──────── DATA TO USE ────────

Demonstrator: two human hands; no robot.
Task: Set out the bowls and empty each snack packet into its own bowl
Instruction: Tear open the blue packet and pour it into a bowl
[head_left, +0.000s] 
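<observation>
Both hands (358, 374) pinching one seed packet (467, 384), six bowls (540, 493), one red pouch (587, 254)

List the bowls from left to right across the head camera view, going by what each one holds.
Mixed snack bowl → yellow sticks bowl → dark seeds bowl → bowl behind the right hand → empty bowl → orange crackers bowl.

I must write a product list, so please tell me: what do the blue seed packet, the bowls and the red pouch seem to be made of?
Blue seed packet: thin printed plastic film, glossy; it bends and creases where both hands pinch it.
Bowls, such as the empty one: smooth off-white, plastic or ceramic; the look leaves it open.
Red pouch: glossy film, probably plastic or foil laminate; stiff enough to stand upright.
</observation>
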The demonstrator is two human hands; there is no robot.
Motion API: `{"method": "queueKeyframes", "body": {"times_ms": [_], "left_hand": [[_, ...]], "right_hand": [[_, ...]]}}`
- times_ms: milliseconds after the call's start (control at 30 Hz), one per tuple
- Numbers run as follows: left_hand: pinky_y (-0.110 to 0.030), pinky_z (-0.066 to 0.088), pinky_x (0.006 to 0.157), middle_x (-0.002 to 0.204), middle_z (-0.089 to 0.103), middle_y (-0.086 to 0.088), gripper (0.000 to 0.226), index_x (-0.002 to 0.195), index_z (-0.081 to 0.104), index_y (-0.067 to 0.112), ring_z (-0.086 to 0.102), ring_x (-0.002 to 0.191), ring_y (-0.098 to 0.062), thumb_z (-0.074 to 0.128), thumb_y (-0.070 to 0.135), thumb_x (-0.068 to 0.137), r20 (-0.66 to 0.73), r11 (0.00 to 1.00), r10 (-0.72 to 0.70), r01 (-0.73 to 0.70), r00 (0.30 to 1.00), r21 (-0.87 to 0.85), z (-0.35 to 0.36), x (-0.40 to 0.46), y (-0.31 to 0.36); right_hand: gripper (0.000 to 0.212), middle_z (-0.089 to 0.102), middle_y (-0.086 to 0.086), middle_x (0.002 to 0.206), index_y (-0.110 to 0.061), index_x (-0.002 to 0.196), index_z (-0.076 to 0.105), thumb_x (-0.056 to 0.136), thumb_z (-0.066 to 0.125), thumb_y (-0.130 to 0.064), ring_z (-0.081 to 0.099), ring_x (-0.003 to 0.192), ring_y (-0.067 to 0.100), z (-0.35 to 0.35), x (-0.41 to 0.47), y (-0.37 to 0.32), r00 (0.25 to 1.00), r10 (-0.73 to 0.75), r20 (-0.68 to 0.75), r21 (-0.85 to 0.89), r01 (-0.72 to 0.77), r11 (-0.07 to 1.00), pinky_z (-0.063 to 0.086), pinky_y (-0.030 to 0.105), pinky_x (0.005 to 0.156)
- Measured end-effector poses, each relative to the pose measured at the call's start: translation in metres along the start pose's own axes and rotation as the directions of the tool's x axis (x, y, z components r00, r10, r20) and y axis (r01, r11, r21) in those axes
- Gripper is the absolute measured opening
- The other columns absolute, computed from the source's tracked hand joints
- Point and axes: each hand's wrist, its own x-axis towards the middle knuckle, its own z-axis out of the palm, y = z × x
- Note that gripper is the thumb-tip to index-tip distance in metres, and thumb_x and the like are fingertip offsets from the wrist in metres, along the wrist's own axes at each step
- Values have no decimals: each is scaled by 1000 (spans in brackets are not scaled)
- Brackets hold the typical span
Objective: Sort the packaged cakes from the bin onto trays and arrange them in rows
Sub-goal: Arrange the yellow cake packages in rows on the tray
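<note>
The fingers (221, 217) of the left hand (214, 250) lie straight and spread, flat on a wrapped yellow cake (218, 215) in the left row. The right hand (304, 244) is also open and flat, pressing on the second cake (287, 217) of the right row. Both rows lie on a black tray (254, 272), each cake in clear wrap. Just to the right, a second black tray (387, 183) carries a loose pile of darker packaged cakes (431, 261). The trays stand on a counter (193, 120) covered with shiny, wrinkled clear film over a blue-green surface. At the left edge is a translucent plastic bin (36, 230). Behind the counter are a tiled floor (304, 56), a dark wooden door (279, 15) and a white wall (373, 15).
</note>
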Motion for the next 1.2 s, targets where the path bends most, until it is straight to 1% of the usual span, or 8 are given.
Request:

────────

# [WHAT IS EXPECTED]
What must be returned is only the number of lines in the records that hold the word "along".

# [WRITTEN ANSWER]
2